Advertisement

Fracking And Earthquakes In Middle America

47:21
Download Audio
Resume

The earthquakes of Oklahoma. There’s a sharp increase. Big oil, lots of water, pressure, fracking. We’ll look at what lies beneath.

In this file photo, Chad Devereaux works to clear up bricks that fell from three sides of his in-laws' home in Sparks, Okla., Sunday, Nov. 6, 2011, after two earthquakes hit the area in less than 24 hours.  (AP)
In this file photo, Chad Devereaux works to clear up bricks that fell from three sides of his in-laws' home in Sparks, Okla., Sunday, Nov. 6, 2011, after two earthquakes hit the area in less than 24 hours. (AP)

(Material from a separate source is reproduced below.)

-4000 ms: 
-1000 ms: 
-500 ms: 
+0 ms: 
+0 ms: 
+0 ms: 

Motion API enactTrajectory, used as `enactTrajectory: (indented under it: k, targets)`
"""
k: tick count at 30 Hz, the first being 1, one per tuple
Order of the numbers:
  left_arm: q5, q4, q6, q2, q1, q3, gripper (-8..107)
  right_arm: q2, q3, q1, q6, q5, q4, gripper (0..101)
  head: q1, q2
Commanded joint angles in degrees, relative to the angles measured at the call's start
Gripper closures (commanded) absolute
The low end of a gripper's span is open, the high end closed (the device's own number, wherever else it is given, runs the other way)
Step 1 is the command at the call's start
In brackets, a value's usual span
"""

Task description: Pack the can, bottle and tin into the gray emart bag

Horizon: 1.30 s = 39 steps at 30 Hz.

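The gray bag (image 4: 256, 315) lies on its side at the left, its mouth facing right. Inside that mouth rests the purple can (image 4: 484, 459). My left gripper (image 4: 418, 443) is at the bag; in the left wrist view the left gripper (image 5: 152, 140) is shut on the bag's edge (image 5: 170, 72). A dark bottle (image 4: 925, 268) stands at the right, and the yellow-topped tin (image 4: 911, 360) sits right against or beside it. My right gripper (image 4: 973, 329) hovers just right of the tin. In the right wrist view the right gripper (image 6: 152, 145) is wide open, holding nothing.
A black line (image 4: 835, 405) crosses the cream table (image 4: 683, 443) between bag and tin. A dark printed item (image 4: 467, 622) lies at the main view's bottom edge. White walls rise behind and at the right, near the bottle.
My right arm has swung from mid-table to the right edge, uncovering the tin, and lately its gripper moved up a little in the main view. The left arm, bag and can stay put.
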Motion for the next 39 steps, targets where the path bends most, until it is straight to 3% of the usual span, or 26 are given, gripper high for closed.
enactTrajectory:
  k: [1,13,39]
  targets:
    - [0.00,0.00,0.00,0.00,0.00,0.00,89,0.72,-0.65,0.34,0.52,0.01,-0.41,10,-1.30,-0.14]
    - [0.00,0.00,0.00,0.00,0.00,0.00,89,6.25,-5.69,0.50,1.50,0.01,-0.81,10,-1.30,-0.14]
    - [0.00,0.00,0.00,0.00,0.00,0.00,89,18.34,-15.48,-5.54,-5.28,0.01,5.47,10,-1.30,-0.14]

Until 2008, the state of Oklahoma averaged one or two earthquakes magnitude 3.0 or greater a year. Then the lid blew off those numbers.  Rising year by year. To 20. Then 42. Then hundreds. Last year, Oklahoma had 585 earthquakes that size. This year, it’s on track for more than 700. Walls shake. Bricks fall. It’s nerve-wracking. And, say experts, it’s all about how the state’s energy companies go after oil and gas. And huge volumes of water being pumped deep in the earth. Now the earth is moving. This hour On Point: the earthquakes of Oklahoma.
-- Tom Ashbrook

Guests

Rivka Galchen, contributor at the New Yorker. Novelist and short-story author.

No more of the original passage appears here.